ACTION ITEM -> Tally the lines of the entries in which the string "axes" occurs, and say only how many.

EXTRACTED ENTRIES ->
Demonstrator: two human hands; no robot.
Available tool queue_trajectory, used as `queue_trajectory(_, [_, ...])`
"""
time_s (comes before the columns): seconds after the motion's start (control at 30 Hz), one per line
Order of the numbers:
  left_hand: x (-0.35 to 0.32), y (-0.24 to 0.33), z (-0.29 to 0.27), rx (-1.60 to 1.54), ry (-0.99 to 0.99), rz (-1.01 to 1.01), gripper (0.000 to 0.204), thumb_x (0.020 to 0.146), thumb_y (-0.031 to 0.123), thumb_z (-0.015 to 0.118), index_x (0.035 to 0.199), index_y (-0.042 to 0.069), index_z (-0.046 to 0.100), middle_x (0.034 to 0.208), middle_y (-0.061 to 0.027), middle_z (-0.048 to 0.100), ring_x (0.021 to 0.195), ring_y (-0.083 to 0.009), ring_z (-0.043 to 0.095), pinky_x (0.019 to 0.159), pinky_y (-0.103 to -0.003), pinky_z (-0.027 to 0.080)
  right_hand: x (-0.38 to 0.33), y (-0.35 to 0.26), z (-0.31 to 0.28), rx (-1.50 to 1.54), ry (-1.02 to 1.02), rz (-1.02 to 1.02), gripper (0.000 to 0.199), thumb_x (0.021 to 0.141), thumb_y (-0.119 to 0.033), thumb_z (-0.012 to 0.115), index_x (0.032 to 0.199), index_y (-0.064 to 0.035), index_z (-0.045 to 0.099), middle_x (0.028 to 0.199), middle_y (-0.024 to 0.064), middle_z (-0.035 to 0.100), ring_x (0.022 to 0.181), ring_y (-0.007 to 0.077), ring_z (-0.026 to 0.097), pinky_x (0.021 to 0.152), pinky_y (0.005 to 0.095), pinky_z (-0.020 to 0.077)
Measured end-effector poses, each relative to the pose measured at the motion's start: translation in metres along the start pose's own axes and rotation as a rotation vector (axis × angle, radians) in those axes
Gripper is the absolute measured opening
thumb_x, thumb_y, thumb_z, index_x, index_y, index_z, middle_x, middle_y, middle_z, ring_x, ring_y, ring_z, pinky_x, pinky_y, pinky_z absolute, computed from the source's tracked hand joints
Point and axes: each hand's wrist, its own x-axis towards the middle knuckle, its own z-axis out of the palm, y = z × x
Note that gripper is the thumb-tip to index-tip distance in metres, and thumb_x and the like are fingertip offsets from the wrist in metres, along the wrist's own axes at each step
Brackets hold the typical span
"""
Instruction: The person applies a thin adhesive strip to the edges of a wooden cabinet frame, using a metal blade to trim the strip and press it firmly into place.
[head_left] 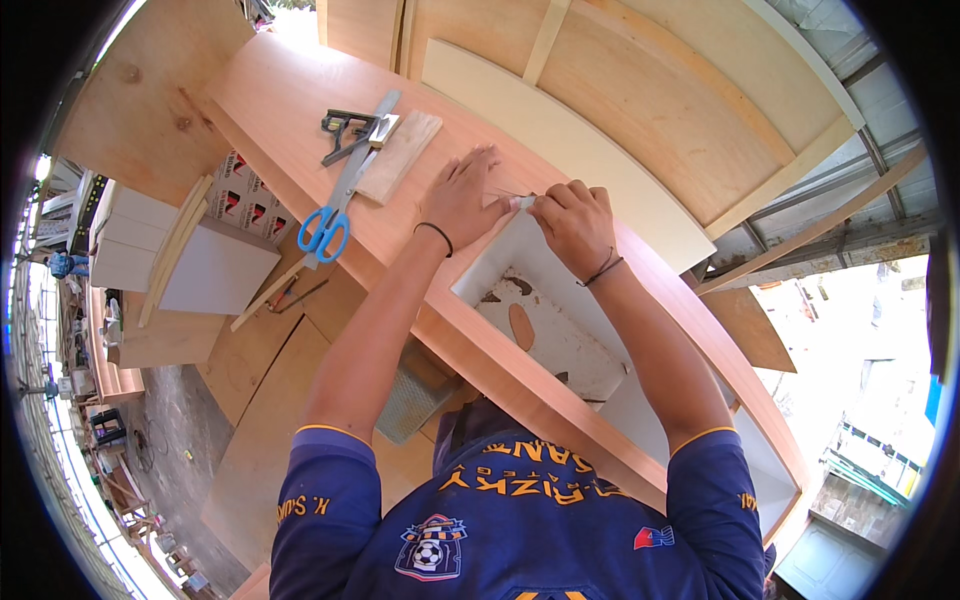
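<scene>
Beside the white compartment [565,292] (brown bits [521,327] inside), the left hand [461,196] lies, fingers outstretched; the right hand [576,224] grips a small pale object [523,202].

Got a small pale piece [523,202] here, pinched at the right end and mostly covered up, so hard to say exactly what kind. Sits right at the far edge of the opening [515,250] in a long pinkish wood-grain cabinet [395,225]; can't tell if touching the edge or just above. As for the cabinet, runs diagonally from upper left to lower right, with a smooth flat top and a front edge in the same finish. White inside the opening, kinda grubby down at the bottom.
</scene>
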Motion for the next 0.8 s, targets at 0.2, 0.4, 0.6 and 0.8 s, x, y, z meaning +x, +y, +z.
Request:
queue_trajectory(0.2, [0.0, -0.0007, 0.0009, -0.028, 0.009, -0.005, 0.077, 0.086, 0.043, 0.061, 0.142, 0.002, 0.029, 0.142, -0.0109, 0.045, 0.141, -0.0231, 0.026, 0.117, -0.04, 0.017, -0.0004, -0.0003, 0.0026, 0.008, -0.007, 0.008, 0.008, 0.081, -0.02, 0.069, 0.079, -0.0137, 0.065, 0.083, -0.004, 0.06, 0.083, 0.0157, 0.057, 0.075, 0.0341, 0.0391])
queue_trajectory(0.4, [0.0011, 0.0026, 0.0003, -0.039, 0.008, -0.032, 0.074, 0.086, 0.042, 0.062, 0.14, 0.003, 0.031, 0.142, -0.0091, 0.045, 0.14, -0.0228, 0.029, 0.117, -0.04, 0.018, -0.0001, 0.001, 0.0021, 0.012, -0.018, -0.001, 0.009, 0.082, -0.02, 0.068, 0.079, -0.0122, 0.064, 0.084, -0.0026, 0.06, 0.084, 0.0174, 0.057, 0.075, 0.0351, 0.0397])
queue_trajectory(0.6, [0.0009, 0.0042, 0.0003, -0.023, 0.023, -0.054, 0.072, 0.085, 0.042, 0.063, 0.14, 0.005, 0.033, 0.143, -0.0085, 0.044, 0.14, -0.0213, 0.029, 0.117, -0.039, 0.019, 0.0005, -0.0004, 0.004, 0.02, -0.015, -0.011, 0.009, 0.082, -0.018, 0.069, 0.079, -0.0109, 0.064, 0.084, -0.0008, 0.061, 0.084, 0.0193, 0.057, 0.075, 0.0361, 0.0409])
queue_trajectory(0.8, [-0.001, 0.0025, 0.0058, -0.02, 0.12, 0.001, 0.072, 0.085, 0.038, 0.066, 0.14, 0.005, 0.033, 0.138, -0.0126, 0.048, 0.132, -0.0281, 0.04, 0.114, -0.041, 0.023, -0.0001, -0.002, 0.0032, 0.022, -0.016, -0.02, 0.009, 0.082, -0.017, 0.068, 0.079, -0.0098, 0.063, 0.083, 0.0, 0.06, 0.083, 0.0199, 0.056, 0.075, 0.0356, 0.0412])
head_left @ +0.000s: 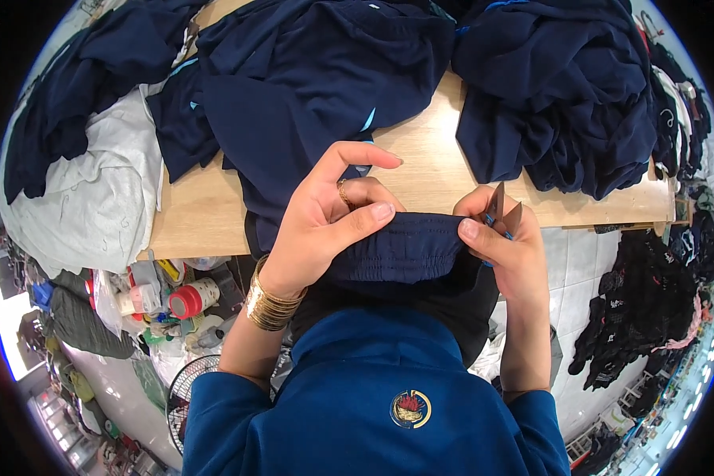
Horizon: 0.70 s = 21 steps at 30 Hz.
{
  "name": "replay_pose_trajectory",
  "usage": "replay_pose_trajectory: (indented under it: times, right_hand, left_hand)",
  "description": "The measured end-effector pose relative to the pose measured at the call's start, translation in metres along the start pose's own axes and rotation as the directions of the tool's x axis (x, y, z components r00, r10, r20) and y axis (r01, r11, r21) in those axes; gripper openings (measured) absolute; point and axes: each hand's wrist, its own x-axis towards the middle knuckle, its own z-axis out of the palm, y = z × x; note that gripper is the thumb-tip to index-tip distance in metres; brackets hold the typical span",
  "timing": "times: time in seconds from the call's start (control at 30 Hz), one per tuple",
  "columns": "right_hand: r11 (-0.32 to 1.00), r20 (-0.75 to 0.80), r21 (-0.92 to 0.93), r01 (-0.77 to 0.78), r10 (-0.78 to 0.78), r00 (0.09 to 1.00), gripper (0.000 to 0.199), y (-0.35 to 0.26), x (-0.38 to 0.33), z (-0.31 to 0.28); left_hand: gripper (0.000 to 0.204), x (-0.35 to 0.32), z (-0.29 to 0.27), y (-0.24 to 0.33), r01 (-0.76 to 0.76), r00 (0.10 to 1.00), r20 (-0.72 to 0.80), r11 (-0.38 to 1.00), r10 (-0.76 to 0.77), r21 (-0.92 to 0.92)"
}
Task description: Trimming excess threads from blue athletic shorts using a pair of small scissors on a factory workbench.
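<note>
Head view; waistband [408,250], long axis crosswise

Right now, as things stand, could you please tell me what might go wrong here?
The scissors in the right hand have their blades apart, close to the waistband; turning that hand could nick the cloth. The gold bangles on the left wrist might snag the fabric if they brush it.
</note>
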Motion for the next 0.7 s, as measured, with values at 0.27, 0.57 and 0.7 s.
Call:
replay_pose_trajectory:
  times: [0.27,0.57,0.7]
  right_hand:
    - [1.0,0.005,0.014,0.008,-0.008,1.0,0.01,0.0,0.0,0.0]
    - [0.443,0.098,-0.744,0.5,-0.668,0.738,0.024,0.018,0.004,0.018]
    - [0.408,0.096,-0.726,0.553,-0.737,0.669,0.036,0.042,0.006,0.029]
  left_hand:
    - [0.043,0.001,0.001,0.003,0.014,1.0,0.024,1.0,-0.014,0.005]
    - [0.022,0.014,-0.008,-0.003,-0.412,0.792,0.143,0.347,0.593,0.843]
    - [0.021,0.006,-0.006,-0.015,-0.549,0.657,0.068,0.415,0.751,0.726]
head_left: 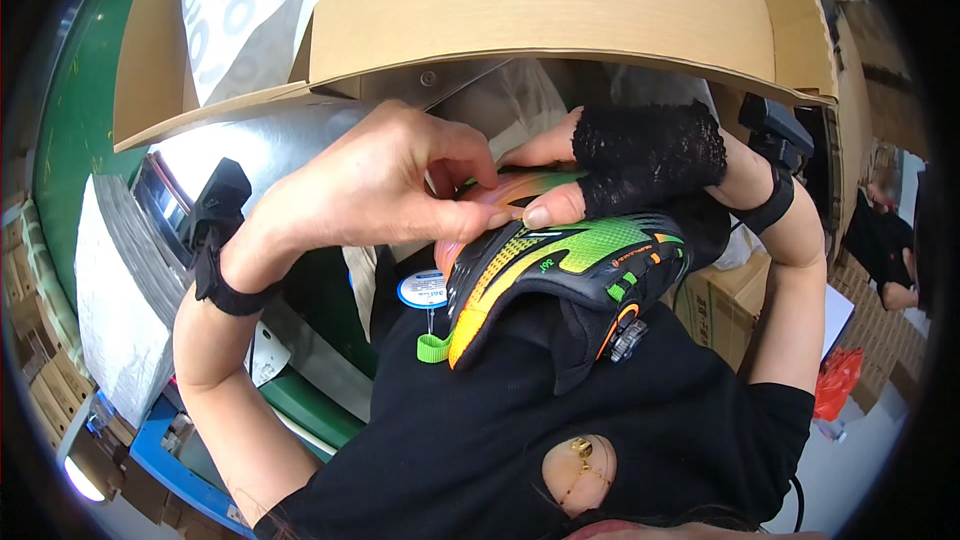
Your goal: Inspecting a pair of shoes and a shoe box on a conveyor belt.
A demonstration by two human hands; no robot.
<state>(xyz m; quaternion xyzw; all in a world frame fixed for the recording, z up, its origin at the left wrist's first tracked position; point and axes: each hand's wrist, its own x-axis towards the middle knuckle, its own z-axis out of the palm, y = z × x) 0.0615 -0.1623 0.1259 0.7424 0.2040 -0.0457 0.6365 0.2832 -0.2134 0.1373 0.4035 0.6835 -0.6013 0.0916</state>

SOLUTION -> 5